■ Task instructions
Extract each line from the entries below that has the string "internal" in it.

■ Stored records
____

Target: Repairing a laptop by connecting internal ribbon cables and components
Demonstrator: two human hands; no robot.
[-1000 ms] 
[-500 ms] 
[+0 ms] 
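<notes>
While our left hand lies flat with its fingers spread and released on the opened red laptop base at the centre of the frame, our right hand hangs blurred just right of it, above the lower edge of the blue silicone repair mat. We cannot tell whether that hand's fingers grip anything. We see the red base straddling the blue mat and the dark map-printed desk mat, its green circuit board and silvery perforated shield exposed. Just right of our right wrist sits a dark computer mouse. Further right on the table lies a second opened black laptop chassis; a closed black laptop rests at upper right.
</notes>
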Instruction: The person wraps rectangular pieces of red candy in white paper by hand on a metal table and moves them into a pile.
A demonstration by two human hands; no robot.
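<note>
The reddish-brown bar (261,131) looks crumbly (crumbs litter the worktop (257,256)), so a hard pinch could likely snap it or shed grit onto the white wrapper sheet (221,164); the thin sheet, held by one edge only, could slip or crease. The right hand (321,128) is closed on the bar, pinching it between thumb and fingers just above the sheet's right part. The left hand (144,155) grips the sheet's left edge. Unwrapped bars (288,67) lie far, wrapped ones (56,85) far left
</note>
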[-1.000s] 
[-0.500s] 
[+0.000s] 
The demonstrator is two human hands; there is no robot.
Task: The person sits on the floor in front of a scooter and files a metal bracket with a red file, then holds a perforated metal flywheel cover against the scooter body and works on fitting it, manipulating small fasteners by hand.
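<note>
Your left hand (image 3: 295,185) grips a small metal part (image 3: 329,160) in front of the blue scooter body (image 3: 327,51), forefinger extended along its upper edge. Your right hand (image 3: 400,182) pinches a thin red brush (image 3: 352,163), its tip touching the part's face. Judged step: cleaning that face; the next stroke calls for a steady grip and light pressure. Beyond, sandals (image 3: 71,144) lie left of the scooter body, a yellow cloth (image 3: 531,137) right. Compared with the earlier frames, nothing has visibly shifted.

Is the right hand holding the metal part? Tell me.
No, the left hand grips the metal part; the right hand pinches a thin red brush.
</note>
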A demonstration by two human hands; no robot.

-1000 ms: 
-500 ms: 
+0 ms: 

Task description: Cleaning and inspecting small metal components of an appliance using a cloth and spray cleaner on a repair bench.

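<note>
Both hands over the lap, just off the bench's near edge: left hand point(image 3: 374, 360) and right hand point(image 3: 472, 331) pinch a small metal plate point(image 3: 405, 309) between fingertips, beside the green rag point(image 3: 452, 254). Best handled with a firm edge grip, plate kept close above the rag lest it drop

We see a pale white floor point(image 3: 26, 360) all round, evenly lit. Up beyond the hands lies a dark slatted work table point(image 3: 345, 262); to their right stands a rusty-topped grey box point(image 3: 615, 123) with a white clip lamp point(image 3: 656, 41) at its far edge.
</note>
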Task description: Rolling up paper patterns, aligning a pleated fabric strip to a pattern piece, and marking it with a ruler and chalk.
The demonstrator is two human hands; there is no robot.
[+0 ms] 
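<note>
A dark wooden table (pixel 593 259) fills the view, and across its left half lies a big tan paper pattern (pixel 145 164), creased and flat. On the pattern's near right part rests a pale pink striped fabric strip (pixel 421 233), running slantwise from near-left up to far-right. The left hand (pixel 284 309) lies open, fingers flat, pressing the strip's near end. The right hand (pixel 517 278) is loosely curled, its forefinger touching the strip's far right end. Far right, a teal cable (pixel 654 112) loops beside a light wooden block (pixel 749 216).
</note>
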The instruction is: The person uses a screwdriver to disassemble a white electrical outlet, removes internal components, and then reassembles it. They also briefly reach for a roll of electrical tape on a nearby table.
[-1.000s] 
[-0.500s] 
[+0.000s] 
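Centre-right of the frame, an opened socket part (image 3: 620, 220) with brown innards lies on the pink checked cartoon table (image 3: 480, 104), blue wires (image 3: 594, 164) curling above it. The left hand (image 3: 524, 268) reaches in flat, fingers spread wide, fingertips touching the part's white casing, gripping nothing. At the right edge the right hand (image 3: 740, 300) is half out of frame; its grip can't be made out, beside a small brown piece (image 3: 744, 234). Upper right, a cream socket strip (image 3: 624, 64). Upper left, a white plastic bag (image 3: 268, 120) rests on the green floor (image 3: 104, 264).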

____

■ Exercise answer
Target: Repairing a laptop by connecting internal ribbon cables and components
The instruction is: The person uses a screwdriver to disassemble a white electrical outlet, removes internal components, and then reassembles it. They also briefly reach for a roll of electrical tape on a nearby table.

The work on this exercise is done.